December 12, 2012 | 2:00 pm
Posted by Beit T'shuvah
By Ben Spielberg
Shy B recently presented an issue with the reductionist approaches to understanding. I would like to offer an interesting rebuttal by using a behavioral economics approach to understanding addiction. A story:
Two men are arrested, and immediately separated. Then, the interrogator offers each of them some possibilities. If one person confesses to the crime, and other stays silent, the confessor will be freed and the other will do full time. On the other than, if both people confess to the crime, they each spend half the allotted time incarcerated. If both parties don't confess, they both do full time.

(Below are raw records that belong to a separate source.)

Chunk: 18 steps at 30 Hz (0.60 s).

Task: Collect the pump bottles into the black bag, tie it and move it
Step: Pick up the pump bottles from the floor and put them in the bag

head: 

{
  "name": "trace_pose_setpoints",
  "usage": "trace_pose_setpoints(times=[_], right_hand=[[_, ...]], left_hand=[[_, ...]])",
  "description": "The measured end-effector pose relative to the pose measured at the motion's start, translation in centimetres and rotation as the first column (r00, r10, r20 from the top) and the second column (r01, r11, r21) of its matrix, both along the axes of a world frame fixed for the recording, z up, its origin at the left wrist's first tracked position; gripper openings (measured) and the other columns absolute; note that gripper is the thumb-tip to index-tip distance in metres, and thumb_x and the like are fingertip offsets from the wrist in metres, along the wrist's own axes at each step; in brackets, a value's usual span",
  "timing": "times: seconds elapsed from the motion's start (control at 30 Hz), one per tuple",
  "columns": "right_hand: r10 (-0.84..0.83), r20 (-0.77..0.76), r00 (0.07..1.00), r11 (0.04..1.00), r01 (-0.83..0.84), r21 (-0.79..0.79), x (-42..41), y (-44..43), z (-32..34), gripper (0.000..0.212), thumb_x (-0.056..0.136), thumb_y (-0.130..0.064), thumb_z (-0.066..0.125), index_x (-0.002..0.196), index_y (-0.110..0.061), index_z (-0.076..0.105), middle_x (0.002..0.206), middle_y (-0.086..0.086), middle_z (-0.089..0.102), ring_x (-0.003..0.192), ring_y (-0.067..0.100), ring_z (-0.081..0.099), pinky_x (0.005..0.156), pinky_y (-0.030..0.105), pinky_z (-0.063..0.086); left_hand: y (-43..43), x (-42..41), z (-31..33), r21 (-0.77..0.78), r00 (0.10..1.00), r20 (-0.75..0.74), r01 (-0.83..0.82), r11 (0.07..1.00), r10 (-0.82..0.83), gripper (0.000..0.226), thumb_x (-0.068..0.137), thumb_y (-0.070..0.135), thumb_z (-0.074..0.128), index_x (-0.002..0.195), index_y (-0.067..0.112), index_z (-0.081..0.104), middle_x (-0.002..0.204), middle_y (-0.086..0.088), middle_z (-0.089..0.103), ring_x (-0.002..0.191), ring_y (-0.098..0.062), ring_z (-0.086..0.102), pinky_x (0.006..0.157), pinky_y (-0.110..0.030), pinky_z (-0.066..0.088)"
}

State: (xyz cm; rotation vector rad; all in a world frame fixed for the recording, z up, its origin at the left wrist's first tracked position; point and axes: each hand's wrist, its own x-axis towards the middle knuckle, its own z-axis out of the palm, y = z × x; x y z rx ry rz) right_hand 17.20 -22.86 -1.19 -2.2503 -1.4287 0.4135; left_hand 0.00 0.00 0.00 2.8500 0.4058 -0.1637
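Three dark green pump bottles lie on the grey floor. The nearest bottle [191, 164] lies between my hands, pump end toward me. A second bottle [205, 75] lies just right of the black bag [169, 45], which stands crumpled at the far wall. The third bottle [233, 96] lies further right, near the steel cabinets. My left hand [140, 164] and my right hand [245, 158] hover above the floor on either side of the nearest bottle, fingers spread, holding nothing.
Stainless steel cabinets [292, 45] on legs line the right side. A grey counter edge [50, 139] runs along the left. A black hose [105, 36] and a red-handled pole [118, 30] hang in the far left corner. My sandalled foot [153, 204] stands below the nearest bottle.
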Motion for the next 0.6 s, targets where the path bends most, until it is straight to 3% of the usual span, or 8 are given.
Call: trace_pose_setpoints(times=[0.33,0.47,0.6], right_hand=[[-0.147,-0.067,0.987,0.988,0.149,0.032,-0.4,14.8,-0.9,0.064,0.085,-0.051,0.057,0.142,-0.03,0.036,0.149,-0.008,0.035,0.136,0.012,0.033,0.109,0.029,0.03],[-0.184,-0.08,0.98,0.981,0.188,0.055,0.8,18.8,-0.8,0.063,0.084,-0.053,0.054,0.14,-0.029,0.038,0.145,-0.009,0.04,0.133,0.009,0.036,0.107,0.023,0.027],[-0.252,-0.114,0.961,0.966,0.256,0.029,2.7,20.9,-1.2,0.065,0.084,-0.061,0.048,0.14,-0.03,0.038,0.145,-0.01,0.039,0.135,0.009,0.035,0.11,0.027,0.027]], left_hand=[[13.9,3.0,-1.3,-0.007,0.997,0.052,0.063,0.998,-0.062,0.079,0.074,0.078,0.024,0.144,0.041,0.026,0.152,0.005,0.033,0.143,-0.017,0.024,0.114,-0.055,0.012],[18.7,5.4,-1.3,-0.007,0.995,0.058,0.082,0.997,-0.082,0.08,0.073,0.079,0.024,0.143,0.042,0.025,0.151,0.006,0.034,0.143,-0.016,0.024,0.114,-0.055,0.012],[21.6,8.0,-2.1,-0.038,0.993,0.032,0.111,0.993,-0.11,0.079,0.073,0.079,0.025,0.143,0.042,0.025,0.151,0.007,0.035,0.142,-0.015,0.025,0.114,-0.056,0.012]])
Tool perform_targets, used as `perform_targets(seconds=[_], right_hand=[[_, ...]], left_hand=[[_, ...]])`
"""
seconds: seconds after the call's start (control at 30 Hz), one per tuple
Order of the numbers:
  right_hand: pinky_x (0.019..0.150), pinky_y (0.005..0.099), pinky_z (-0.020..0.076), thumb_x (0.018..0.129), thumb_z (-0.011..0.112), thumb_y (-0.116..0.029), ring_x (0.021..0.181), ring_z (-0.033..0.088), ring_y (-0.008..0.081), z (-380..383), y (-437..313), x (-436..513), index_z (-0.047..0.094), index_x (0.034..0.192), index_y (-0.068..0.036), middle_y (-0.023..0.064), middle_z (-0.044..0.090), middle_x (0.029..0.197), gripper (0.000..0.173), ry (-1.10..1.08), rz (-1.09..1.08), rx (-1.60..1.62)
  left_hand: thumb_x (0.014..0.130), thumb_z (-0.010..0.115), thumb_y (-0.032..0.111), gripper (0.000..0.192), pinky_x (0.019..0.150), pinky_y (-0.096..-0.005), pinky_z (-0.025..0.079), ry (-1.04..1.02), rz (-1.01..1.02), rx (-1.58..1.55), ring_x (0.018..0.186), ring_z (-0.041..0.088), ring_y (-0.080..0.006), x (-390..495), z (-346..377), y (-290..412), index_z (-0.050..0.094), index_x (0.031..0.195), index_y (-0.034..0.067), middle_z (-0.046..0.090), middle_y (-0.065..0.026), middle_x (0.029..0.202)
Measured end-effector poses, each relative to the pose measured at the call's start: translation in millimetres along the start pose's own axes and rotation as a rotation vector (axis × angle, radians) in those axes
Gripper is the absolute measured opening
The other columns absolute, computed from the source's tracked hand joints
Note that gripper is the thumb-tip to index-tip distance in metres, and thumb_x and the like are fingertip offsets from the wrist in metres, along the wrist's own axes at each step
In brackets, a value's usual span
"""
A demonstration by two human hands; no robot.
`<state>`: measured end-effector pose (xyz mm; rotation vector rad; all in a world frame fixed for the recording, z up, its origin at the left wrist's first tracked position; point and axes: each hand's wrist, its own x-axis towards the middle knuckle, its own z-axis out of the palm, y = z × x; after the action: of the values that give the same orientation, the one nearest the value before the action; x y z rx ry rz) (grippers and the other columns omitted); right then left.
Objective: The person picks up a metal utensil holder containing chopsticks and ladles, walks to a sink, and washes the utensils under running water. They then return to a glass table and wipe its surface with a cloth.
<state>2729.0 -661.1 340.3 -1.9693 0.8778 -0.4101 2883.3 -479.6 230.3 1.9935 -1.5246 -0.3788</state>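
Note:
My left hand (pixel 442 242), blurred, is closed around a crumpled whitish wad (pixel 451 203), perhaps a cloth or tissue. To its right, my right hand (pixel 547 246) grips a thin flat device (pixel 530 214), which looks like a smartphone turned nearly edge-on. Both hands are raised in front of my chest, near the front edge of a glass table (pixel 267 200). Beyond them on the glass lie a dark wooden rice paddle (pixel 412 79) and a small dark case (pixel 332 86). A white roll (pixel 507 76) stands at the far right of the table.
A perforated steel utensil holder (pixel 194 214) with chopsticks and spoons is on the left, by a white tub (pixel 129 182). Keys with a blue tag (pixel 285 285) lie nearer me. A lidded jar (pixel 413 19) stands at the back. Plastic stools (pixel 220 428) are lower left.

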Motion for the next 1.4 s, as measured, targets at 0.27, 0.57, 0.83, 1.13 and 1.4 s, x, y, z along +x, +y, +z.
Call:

This is called the Prisoner's dilemma. It's an easy paradigm to fit into different scenerios—in this case, we are looking at addiction through the eyes of the dilemma. George Ainslie, for instance, took the story to another level by adding in information about the future self. There are many options here:
Somebody can relapse today, and relapse in the future.
Somebody can relapse today, and get sober in the future. (Sound familiar?)
Somebody can be sober today, but relapse in the future (A fruitless endeavor).
Somebody can be sober today, and be sober in the future.
Obviously the best choice is to be sober today, and be sober in the future. The problem is the payoff: drugs offer a greater reward than sobriety does. This is called “hyperbolic discounting.” From Ainslie's Behavioral Economics of Will in Recovery From Addiction, “The rewards from drug use are immediate and the adverse consequences tend to be delayed; were the reverse true... it is unlikely there would be problem drug use.” Drug addicts make irrational decisions because feeling good now feels better than feeling bad later.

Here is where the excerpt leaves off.